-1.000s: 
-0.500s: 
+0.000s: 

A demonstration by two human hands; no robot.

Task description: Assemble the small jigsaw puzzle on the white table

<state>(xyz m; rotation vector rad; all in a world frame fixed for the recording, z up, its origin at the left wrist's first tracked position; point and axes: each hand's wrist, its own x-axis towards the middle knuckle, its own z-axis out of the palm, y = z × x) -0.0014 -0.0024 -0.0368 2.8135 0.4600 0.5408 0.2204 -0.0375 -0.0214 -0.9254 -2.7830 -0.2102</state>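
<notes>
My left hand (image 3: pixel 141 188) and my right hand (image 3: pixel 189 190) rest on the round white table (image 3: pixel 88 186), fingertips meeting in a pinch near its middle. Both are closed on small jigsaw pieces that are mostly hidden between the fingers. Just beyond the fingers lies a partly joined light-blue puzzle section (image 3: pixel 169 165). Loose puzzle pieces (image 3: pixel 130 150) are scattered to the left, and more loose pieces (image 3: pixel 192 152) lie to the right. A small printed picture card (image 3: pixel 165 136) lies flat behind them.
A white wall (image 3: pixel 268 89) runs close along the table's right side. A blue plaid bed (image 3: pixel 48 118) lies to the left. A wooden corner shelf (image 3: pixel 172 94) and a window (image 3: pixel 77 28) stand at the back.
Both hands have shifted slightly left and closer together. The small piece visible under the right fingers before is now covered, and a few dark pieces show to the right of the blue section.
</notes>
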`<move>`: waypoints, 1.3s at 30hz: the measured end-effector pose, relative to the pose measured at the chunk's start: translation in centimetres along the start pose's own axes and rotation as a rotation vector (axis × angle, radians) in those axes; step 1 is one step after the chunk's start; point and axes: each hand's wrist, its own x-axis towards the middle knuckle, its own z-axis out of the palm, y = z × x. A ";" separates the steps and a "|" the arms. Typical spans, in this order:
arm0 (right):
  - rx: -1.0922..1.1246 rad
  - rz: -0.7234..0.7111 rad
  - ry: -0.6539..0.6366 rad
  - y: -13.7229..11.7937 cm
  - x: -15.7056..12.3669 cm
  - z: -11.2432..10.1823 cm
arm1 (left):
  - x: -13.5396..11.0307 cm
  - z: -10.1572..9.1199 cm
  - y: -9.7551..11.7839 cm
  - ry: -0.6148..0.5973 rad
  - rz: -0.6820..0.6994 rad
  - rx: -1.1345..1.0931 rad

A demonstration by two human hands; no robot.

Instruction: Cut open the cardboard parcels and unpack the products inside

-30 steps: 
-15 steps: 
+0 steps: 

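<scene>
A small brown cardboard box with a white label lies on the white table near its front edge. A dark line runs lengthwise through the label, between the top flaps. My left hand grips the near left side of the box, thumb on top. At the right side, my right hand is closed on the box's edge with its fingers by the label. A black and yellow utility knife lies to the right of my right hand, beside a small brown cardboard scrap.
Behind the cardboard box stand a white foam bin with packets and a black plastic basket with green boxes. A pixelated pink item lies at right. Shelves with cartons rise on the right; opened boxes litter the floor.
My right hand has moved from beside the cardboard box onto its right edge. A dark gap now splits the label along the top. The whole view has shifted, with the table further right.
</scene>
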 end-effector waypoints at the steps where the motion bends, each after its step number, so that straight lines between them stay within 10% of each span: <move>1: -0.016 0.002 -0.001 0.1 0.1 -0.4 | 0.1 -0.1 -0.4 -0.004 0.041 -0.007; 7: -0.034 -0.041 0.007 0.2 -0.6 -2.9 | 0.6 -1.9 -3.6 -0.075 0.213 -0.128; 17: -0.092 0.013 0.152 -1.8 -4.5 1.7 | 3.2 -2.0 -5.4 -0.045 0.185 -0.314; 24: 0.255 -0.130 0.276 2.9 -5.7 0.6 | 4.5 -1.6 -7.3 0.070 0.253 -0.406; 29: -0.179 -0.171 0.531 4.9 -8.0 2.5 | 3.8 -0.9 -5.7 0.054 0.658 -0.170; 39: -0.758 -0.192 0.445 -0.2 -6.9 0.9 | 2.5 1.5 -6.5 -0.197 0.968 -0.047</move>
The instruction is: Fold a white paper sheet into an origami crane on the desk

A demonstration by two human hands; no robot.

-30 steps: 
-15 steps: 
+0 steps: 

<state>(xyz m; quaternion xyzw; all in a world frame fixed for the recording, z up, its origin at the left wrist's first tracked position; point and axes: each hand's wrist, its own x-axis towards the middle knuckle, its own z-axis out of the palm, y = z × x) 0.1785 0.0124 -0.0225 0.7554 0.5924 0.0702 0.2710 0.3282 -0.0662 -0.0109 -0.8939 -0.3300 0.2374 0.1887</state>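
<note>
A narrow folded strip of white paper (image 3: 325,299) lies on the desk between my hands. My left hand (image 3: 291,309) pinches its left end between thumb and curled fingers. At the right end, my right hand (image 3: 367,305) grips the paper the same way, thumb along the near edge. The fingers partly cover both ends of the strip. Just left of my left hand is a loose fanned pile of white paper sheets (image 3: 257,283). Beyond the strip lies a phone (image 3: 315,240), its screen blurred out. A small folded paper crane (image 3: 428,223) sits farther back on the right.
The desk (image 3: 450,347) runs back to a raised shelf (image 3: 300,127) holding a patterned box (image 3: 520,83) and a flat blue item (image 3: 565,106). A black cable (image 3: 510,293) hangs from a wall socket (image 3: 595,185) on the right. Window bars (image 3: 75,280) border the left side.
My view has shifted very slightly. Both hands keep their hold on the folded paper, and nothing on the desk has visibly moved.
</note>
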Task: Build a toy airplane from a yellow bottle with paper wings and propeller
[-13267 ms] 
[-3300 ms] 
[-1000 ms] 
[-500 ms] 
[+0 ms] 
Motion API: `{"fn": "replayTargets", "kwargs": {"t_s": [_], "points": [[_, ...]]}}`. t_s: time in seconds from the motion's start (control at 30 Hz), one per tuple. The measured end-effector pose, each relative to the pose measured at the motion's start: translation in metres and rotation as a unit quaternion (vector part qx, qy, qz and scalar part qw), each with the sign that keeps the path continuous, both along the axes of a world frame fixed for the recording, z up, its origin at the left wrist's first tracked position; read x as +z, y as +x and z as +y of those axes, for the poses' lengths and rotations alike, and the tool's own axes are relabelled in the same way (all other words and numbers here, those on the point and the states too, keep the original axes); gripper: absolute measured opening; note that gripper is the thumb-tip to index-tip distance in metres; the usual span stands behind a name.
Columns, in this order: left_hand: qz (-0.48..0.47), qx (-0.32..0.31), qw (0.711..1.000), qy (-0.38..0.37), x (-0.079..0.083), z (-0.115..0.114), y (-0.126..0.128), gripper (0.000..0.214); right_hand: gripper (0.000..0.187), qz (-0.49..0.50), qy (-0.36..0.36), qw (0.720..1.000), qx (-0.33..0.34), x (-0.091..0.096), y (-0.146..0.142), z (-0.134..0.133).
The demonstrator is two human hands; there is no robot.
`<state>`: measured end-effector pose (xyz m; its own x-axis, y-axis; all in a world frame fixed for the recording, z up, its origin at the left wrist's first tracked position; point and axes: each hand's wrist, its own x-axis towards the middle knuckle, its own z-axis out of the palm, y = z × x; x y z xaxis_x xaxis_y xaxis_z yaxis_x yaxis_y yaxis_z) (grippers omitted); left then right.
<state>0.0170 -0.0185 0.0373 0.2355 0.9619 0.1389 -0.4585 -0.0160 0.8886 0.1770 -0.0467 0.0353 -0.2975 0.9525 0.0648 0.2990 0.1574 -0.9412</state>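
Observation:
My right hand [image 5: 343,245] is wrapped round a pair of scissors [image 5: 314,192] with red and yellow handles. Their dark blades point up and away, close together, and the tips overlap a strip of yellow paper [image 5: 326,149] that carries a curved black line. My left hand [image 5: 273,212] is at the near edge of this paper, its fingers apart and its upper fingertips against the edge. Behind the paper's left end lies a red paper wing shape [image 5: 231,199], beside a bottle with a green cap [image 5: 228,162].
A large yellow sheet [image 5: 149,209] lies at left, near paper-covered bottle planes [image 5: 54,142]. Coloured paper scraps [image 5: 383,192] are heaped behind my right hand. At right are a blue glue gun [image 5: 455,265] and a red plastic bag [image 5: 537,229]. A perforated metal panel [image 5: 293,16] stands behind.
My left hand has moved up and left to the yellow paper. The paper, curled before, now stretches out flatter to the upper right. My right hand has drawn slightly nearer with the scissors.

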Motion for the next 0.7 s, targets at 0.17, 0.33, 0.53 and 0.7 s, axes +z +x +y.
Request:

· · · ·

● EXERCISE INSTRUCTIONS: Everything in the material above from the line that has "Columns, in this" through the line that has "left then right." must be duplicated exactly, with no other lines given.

● SOLVED PROBLEM:
Columns, in this order: left_hand: qz (-0.48..0.47), qx (-0.32..0.31), qw (0.711..1.000), qy (-0.38..0.37), x (-0.079..0.083), z (-0.115..0.114), y (-0.126..0.128), gripper (0.000..0.214); right_hand: gripper (0.000..0.187), qz (-0.49..0.50), qy (-0.36..0.36), qw (0.720..1.000), qx (-0.33..0.34), x (-0.091..0.096), y (-0.146..0.142), z (-0.134..0.133).
The demonstrator is two human hands; there is no robot.
`<state>`: measured end-effector pose (xyz m; its own x-axis, y-axis; all in a world frame fixed for the recording, z up, its origin at the left wrist's first tracked position; point and axes: each hand's wrist, its own x-axis towards the middle knuckle, its own z-axis out of the palm, y = z × x; x y z xaxis_x xaxis_y xaxis_z yaxis_x yaxis_y yaxis_z) (grippers omitted); left then right.

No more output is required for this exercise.